Dimanche, le porte-parole du gouvernement, Olivier Véran, évoque sur RTL le caractère historique de cette annonce : "Le niveau de détresse est énorme (...) Ce qui s'est passé est une page que nous tournons dans l'histoire administrative de notre pays."

"A partir de ce moment, Nicolas n'a plus été le même", raconte la mère de l'adolescent

Selon la mère de Nicolas, la lettre du rectorat a bien eu un impact sur le moral et l'attitude de son fils. "Quand je l'ai lue, Nicolas était présent, juste derrière moi", raconte-t-elle au Journal du dimanche. La mère du lycéen raconte alors être entrée dans une "colère noire". "Nous étions outrés. Nous passions désormais pour des coupables. C'en était trop", se souvient-elle.

"A partir de ce moment, Nicolas n'a plus été le même. C'était tellement grossier et surtout injuste", ajoute-t-elle. D'après la mère, "l'inaction de l'administration a justifié le comportement de ces deux adolescents qui ont continué dans le dos des professeurs en toute impunité". Malgré cela, "Nicolas faisait semblant de ne rien voir et en souffrait d'autant plus. Et il ne me disait rien."

Les associations dénoncent des réactions similaires de l'institution scolaire dans d'autres affaires

La teneur du courrier ne surprend pas Martine Brousse, présidente de l'association La Voix de l'enfant, qui lutte contre le harcèlement scolaire. "C'est le type de courrier que reçoivent nos associations qui font de la prévention dans les établissements scolaires", réagit-elle dès samedi sur franceinfo. Elle évoque des associations "rappelées à l'ordre parce qu'elles font trop de signalements, après des interventions en classe", affirmant que deux associations ont déjà été visées "avec le risque de perdre leur agrément pour intervenir dans les écoles".

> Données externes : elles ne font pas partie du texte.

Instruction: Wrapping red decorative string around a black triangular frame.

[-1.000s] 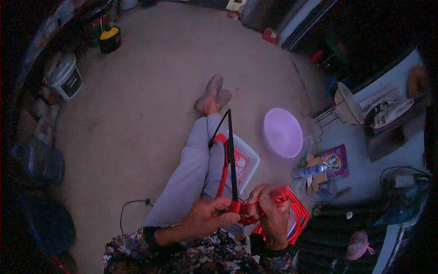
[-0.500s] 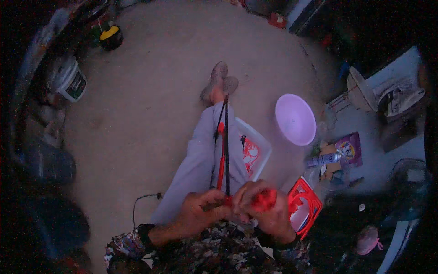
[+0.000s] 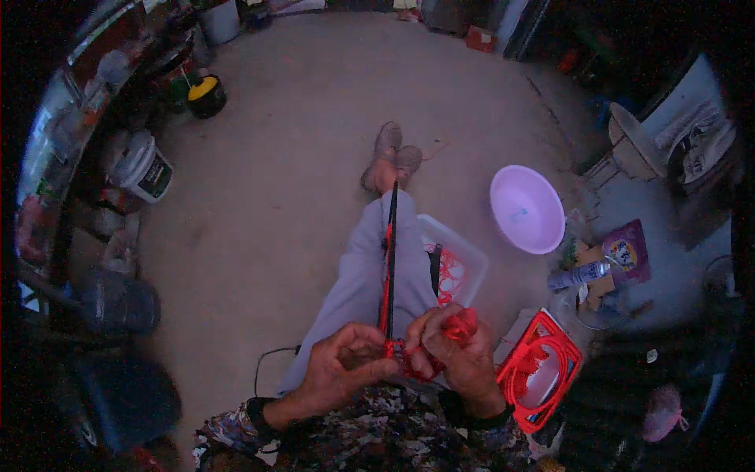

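The floor point(image 3: 259, 181) is a plain grey-brown expanse; a round lavender basin point(image 3: 528, 209) sits on it at right; nearer the legs stands a pale rectangular tub point(image 3: 472, 263), with red pieces inside; the person's shoes point(image 3: 387, 141) rest on it, close together; at left stand a white bucket point(image 3: 145, 169) with a dark label and, farther off, a black-and-yellow container point(image 3: 206, 96); a red box point(image 3: 480, 38) sits near the far edge.

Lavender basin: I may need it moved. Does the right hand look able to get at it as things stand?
Probably not without leaning forward: the lavender basin stands well beyond the right hand, which grips a red cord bundle.
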Motion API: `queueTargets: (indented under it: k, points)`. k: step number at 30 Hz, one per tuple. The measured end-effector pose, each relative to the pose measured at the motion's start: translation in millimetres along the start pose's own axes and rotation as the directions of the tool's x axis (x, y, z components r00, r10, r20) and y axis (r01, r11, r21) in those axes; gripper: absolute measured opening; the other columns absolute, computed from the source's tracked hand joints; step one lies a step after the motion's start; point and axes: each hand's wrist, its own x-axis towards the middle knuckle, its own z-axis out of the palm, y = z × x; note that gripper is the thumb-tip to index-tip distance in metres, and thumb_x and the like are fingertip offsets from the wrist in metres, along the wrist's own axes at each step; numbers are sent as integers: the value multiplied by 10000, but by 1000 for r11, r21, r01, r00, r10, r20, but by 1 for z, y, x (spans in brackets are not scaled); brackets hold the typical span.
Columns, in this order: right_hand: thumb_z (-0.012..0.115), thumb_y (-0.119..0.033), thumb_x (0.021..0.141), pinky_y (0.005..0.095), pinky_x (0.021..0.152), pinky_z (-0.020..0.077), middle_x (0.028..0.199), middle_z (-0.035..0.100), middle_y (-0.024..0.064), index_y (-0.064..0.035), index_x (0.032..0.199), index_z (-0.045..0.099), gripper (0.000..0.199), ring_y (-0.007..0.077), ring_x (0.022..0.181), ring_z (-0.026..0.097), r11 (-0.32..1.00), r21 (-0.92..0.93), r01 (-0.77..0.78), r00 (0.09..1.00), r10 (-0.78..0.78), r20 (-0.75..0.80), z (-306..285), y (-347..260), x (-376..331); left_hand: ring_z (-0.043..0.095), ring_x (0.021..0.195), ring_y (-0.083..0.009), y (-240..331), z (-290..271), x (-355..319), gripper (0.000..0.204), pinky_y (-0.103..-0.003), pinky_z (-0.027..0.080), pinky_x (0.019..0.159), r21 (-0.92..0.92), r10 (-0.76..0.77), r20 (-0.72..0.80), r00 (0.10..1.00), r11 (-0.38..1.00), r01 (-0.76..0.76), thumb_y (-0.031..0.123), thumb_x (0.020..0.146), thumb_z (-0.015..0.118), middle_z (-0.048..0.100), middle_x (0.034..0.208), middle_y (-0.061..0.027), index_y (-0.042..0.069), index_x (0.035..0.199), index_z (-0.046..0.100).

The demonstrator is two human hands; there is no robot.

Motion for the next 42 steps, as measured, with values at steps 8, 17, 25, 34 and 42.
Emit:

"Cette lettre est insupportable", a aussi jugé sur franceinfo Jean-Pierre Bellon, le fondateur de l'Association pour la prévention des phénomènes de harcèlement entre élèves. "Elle est surtout révélatrice d'un état d'esprit de certains cadres éducatifs qui se demandent si c'est vraiment du harcèlement (...) Ces réactions révèlent cette façon de minimiser le harcèlement, qui fait de graves dégâts dans les établissements scolaires. L'institution n'est pas là pour se défendre, mais pour protéger les enfants."